In the 1980s, he became a household name through the TV series Shabrang, which appeared from 1981 to 1983. His other hit television serials included Rangan Heund Rang, Cherry Treuch, Ghulam Begum Baadshah, Tijarratuk Aasan Tarikaa, Gaash Innuss Taam, Rustam Gota, Aadam Zaat, Pagah Sholi Duniya, Jatti Wanai, Pazar Yli Mood, Halyan Banan Wukir Thana, Gash Pholnas Taam, Trate Buzun, Naav Dar Aab, Yeli Tohiy Badliv Teli Soocho, Wazir-e- Nazar Guzar and Amaar .

He acted in Kashmiri movie Inqalab.

He also acted in two Hindi serials Gul Gulshan Gulfaam and Katha Sagar, which were broadcast on national television.

==Personal life==
Shadi Lal Koul was married to Lalita Koul in 1980. They have two sons, Ajay Koul and Vijay Koul and a daughter Shalini Koul.

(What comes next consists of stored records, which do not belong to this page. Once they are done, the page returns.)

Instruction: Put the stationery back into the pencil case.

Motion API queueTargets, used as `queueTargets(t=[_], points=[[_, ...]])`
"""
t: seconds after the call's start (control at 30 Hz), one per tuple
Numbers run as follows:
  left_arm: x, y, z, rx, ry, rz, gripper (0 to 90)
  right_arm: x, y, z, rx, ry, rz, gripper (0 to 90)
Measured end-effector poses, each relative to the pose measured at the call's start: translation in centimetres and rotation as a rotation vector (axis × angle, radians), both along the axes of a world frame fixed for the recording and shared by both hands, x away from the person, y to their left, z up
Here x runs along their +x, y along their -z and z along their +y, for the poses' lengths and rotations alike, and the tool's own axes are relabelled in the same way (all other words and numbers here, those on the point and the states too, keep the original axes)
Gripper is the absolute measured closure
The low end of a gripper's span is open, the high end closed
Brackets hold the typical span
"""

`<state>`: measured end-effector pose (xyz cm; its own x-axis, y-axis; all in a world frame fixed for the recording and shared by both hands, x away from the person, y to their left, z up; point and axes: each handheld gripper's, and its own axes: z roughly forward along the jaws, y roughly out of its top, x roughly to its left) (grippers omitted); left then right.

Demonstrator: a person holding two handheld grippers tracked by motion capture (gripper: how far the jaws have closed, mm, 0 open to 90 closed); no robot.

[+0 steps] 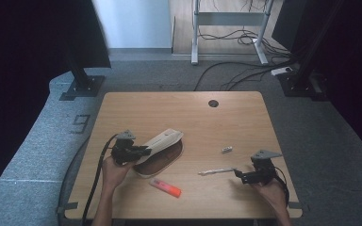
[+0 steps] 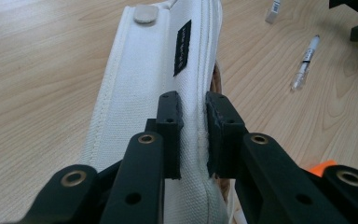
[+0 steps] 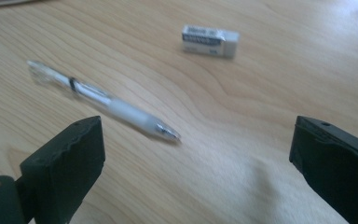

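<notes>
Left gripper (image 2: 193, 135) fingers pinch the white pouch's flap (image 2: 140, 84); right gripper (image 3: 196, 163) fingers are spread near the pen (image 3: 102, 100).

Pencil case at the table's nine o'clock, pen at four
Pencil case (image 1: 162, 140) on table (image 1: 235, 117); eraser (image 1: 226, 149) at pen's (image 1: 215, 171) one o'clock; marker (image 1: 165, 187) at six
</notes>
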<state>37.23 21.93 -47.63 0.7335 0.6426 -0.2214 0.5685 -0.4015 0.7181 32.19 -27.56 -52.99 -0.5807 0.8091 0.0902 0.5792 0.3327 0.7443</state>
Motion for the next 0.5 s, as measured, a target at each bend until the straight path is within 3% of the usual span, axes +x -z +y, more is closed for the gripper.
queueTargets(t=[0.33, 0.5], points=[[0.0, 0.0, -0.1, 0.006, 0.004, -0.003, 76.3, 1.3, -0.5, 1.4, -0.016, -0.011, -0.003, 12.8], [-0.1, 0.0, -0.1, 0.008, 0.005, -0.005, 76.2, 2.6, -0.4, 2.4, -0.033, 0.010, 0.004, 14.6]])
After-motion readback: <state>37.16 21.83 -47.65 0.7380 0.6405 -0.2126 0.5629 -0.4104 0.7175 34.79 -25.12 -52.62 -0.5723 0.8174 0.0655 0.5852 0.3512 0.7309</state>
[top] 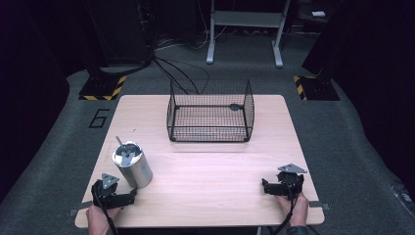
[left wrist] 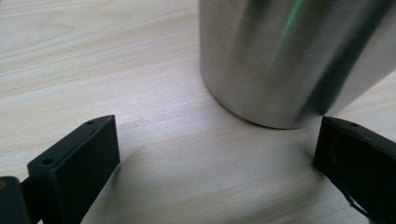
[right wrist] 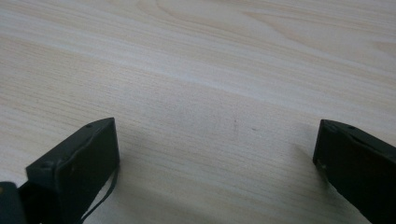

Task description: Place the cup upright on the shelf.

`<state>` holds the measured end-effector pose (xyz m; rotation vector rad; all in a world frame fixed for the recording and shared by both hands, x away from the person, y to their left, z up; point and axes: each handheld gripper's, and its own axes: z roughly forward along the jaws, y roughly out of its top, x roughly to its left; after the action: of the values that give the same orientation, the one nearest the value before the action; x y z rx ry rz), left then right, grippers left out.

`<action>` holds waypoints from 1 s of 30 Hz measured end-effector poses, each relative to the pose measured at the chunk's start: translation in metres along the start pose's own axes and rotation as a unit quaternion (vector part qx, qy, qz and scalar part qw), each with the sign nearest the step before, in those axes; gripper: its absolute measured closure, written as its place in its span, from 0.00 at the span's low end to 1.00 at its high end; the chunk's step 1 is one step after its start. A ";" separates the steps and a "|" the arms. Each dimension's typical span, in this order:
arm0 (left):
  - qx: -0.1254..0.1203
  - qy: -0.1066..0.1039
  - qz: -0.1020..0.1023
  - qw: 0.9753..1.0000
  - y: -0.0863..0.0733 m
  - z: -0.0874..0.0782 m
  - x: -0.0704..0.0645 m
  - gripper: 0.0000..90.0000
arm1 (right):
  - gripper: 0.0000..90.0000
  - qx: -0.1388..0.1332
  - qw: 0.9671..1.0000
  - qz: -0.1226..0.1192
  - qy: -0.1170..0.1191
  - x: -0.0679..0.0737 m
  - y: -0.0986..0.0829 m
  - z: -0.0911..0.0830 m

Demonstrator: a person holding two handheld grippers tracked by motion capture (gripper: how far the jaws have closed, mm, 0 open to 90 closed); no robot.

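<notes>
A shiny steel cup (top: 132, 164) with a thin rod sticking out of its top stands upright on the left part of the wooden table (top: 205, 181). My left gripper (top: 128, 198) rests on the table just in front of the cup, open, and the cup's wall (left wrist: 280, 60) rises close ahead of its spread jaws (left wrist: 215, 154). Over at the front right my right gripper (top: 266, 187) lies on the table, also open, with bare wood between its jaws (right wrist: 215, 154). A black wire basket (top: 210, 112) stands at the back middle of the table.
The table's front edge runs just behind both hands. A small dark object (top: 236, 106) lies in the basket near its back right. Beyond the table are cables (top: 176, 68), a metal stand (top: 244, 29) and yellow-black floor markers (top: 103, 88).
</notes>
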<state>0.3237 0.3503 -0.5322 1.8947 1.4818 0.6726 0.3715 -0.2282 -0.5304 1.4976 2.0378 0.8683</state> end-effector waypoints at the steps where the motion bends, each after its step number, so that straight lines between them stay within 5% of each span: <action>1: -0.005 -0.002 -0.006 1.000 0.000 -0.001 0.001 0.00 | 0.00 0.000 1.000 0.000 0.000 0.000 0.000 0.000; 14: -0.053 -0.042 -0.024 0.997 0.010 -0.035 -0.003 0.00 | 0.00 -0.001 1.000 0.001 0.000 0.000 0.000 0.000; 21: -0.106 -0.066 -0.026 0.992 0.024 -0.052 -0.012 0.00 | 0.00 0.000 1.000 0.003 0.000 0.000 0.000 0.000; 30: -0.148 -0.068 -0.028 0.986 0.037 -0.059 -0.020 0.00 | 0.00 -0.001 1.000 0.002 0.000 0.000 0.000 0.000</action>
<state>0.3002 0.3348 -0.4660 1.6323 1.2683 0.6805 0.3718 -0.2279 -0.5304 1.5007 2.0350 0.8701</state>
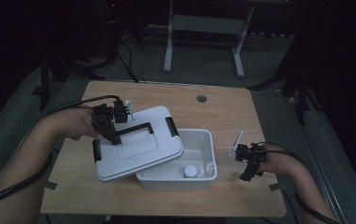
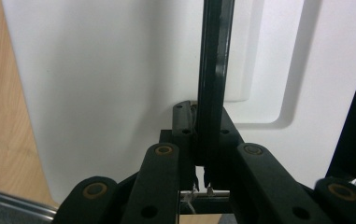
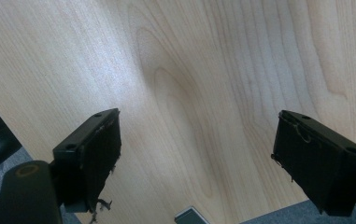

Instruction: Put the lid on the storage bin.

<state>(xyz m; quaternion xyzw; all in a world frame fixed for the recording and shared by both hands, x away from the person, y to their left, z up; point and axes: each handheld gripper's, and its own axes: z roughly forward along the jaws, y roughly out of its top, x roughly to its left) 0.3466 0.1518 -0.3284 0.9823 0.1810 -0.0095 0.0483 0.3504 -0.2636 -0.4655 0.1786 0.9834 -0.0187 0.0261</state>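
Lid (image 1: 140, 142): white, long axis diagonal, tilted across bin (image 1: 199, 179). Left gripper (image 1: 112, 135) clamps black handle (image 2: 215, 70) (jaws closed). Right gripper (image 1: 246, 170): jaws apart, empty.

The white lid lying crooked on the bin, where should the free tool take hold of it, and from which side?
Probably the black clip at the lid's far right end, coming in from the right. That end juts over the open bin and faces the open right tool, while the left tool is shut on the black handle. A second hold at that end would help steady the tilted lid.
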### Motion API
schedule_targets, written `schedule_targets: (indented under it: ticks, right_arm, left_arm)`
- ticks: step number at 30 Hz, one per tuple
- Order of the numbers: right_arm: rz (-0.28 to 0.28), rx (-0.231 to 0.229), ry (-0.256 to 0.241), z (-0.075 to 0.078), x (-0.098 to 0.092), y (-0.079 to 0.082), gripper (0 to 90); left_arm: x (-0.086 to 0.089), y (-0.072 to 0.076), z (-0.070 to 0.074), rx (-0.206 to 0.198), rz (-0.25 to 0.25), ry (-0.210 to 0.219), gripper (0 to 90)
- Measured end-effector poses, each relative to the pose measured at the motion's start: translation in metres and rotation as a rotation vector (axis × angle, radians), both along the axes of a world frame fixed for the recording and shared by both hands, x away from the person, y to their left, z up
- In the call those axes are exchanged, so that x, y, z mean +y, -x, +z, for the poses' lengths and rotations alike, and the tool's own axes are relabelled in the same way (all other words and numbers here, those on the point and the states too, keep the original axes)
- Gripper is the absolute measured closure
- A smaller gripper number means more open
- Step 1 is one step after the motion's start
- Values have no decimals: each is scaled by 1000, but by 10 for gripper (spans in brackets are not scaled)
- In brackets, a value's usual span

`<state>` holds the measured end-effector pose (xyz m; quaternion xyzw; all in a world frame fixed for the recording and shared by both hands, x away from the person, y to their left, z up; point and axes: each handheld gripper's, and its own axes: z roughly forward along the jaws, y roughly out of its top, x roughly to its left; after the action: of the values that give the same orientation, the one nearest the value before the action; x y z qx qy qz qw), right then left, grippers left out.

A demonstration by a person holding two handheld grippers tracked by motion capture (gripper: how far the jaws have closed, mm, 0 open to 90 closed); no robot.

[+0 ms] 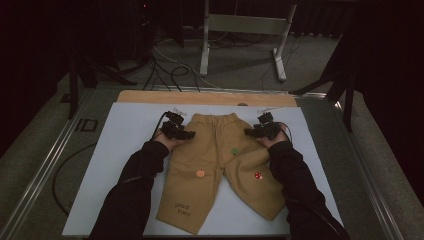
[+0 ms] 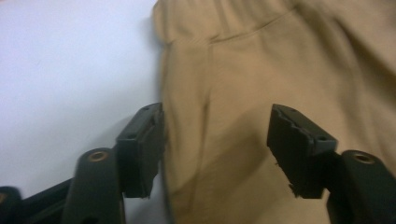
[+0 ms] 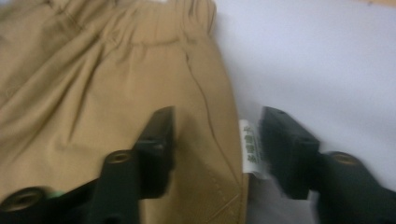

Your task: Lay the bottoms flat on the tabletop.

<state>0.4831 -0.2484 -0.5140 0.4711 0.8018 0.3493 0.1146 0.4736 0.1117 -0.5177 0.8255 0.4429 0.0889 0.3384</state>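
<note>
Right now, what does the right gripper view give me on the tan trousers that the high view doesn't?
Right gripper view alone: a small white care label with green print sticking out of the side seam, between the open right gripper jaws. High view alone: the whole spread of the tan cotton trousers, the orange, green and red patches, the "good time" lettering, and the left gripper at the opposite hip. Both: elastic waistband on the white mat.
</note>
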Motion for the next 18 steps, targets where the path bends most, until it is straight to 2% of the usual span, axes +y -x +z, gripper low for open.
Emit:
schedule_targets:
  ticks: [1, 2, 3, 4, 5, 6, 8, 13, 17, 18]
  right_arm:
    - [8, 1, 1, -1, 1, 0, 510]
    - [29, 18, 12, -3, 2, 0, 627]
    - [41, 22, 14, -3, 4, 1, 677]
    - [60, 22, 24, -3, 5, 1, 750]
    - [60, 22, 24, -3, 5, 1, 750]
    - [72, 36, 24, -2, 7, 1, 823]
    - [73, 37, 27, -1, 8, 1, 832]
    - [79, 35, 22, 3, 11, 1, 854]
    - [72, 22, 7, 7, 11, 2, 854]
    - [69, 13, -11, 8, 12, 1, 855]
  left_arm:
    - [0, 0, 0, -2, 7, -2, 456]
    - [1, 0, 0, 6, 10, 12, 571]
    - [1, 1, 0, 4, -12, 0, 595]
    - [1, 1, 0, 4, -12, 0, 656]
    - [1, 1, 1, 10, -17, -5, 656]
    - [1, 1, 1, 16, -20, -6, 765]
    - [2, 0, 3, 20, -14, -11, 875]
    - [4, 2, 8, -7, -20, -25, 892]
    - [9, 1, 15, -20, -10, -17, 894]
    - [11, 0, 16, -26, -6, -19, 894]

His older son, Ajay Koul, died of cancer at age 18. Shadi Lal Koul was diagnosed with multiple myeloma in 2016 and underwent chemotherapy.

==Awards and honours==

| Year | Award Ceremony |
|---|---|
| 2005 | Jehlum Art Media Award |
| 2007 | J&K Sadiq Memorial Award |
| 2011 | The Jammu Kashmir Film Makers And Artists Co-Operation Ltd. |
| 2014 | The Kashmir Education Culture & Science Society, New Delhi |
| 2016 | J&K Gaurav Samman |
| 2021 | J&K State Award |
| 2021 | Harmony India Award (Shrestha Samman) |

==Death==

It was reported in the media on 12 July 2020 that his cancer had relapsed for the second time since 2016 and that he had been hospitalised for six days. He died, in coma, at 2.45 am IST at his residence Durga Nagar, Bantalab, Jammu. He was cremated at Bantalab crematorium in Jammu the same day.